**Dataset**
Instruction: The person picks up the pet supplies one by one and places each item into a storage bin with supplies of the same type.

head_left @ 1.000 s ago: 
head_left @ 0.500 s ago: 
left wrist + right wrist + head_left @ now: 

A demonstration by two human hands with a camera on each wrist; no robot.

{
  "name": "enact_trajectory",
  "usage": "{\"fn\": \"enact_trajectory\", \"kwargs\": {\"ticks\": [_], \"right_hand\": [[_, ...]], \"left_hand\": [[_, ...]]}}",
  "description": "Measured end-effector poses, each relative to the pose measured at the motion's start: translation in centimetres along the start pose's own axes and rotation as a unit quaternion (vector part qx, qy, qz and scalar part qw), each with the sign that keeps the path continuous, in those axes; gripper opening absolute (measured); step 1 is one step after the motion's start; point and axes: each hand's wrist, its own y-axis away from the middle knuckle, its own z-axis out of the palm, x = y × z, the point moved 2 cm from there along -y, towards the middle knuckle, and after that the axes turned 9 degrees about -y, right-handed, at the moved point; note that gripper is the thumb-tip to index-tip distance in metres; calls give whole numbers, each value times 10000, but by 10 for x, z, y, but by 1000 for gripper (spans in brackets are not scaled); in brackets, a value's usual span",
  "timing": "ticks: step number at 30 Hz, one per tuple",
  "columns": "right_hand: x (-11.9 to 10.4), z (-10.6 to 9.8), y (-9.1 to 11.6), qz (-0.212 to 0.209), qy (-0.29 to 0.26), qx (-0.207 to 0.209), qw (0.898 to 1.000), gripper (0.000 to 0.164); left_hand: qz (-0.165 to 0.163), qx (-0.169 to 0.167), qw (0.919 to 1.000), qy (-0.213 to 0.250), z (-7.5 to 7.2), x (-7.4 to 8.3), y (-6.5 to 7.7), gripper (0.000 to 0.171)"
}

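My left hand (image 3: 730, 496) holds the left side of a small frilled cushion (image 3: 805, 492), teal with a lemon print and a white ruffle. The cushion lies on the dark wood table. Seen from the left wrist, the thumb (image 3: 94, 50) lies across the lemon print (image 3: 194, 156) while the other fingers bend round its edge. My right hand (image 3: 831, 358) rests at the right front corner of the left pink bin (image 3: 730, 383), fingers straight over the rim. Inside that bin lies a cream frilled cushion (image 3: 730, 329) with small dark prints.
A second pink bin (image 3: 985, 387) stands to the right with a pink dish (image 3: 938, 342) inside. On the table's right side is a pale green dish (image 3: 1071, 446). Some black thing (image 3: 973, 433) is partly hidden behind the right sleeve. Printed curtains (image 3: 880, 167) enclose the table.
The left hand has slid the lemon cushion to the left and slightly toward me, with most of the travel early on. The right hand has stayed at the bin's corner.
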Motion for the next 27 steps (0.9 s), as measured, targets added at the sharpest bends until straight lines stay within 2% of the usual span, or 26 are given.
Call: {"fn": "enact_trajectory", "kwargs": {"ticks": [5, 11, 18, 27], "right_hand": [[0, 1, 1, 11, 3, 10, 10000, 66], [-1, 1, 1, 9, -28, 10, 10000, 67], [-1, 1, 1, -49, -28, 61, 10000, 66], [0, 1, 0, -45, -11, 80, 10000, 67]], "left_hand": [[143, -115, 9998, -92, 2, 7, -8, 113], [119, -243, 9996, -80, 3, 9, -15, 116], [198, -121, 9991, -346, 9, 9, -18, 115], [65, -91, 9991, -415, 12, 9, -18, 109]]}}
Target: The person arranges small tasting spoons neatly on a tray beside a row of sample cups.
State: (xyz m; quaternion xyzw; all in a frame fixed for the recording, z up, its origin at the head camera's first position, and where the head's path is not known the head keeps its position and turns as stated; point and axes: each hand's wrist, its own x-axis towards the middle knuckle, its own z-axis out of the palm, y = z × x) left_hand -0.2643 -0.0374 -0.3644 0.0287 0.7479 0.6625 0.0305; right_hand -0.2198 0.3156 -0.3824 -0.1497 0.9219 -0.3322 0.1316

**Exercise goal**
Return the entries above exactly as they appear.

**Result**
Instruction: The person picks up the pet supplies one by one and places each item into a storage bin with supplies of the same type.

head_left @ 1.000 s ago: 
head_left @ 0.500 s ago: 
left wrist + right wrist + head_left @ now: 

A demonstration by two human hands with a camera on each wrist; no robot.

{
  "name": "enact_trajectory",
  "usage": "{\"fn\": \"enact_trajectory\", \"kwargs\": {\"ticks\": [_], \"right_hand\": [[_, ...]], \"left_hand\": [[_, ...]]}}",
  "description": "Measured end-effector poses, each relative to the pose measured at the motion's start: translation in centimetres along the start pose's own axes and rotation as a unit quaternion (vector part qx, qy, qz and scalar part qw), each with the sign that keeps the path continuous, in those axes; gripper opening absolute (measured); step 1 is one step after the motion's start; point and axes: each hand's wrist, its own y-axis away from the middle knuckle, its own z-axis out of the palm, x = y × z, the point moved 2 cm from there along -y, towards the middle knuckle, and after that the axes turned 9 degrees about -y, right-handed, at the moved point; note that gripper is the thumb-tip to index-tip distance in metres; calls give whole numbers, each value times 10000, but by 10 for x, z, y, but by 1000 for gripper (spans in brackets are not scaled); in brackets, a value's usual span",
  "timing": "ticks: step number at 30 Hz, one per tuple",
  "columns": "right_hand: x (-11.9 to 10.4), z (-10.6 to 9.8), y (-9.1 to 11.6), qz (-0.212 to 0.209), qy (-0.29 to 0.26), qx (-0.207 to 0.209), qw (0.898 to 1.000), gripper (0.000 to 0.164); left_hand: qz (-0.165 to 0.163), qx (-0.169 to 0.167), qw (0.919 to 1.000), qy (-0.213 to 0.250), z (-7.5 to 7.2), x (-7.4 to 8.3), y (-6.5 to 7.7), gripper (0.000 to 0.171)"
}

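My left hand (image 3: 730, 496) holds the left side of a small frilled cushion (image 3: 805, 492), teal with a lemon print and a white ruffle. The cushion lies on the dark wood table. Seen from the left wrist, the thumb (image 3: 94, 50) lies across the lemon print (image 3: 194, 156) while the other fingers bend round its edge. My right hand (image 3: 831, 358) rests at the right front corner of the left pink bin (image 3: 730, 383), fingers straight over the rim. Inside that bin lies a cream frilled cushion (image 3: 730, 329) with small dark prints.
A second pink bin (image 3: 985, 387) stands to the right with a pink dish (image 3: 938, 342) inside. On the table's right side is a pale green dish (image 3: 1071, 446). Some black thing (image 3: 973, 433) is partly hidden behind the right sleeve. Printed curtains (image 3: 880, 167) enclose the table.
The left hand has slid the lemon cushion to the left and slightly toward me, with most of the travel early on. The right hand has stayed at the bin's corner.
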Motion for the next 27 steps (0.9 s), as measured, targets added at the sharpest bends until straight lines stay within 2% of the usual span, or 26 are given.
Call: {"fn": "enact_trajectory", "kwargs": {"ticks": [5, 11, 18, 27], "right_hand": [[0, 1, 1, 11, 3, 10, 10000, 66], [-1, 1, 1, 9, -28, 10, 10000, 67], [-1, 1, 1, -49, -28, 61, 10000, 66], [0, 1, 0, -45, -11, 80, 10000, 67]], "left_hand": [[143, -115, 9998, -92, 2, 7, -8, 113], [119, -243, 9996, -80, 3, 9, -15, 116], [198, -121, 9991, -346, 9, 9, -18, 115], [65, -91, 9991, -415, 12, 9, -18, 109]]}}
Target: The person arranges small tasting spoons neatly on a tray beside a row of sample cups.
State: (xyz m; quaternion xyzw; all in a frame fixed for the recording, z up, its origin at the head camera's first position, and where the head's path is not known the head keeps its position and turns as stated; point and axes: each hand's wrist, its own x-axis towards the middle knuckle, its own z-axis out of the palm, y = z × x) left_hand -0.2643 -0.0374 -0.3644 0.0287 0.7479 0.6625 0.0305; right_hand -0.2198 0.3156 -0.3824 -0.1497 0.9219 -0.3322 0.1316

The output is done.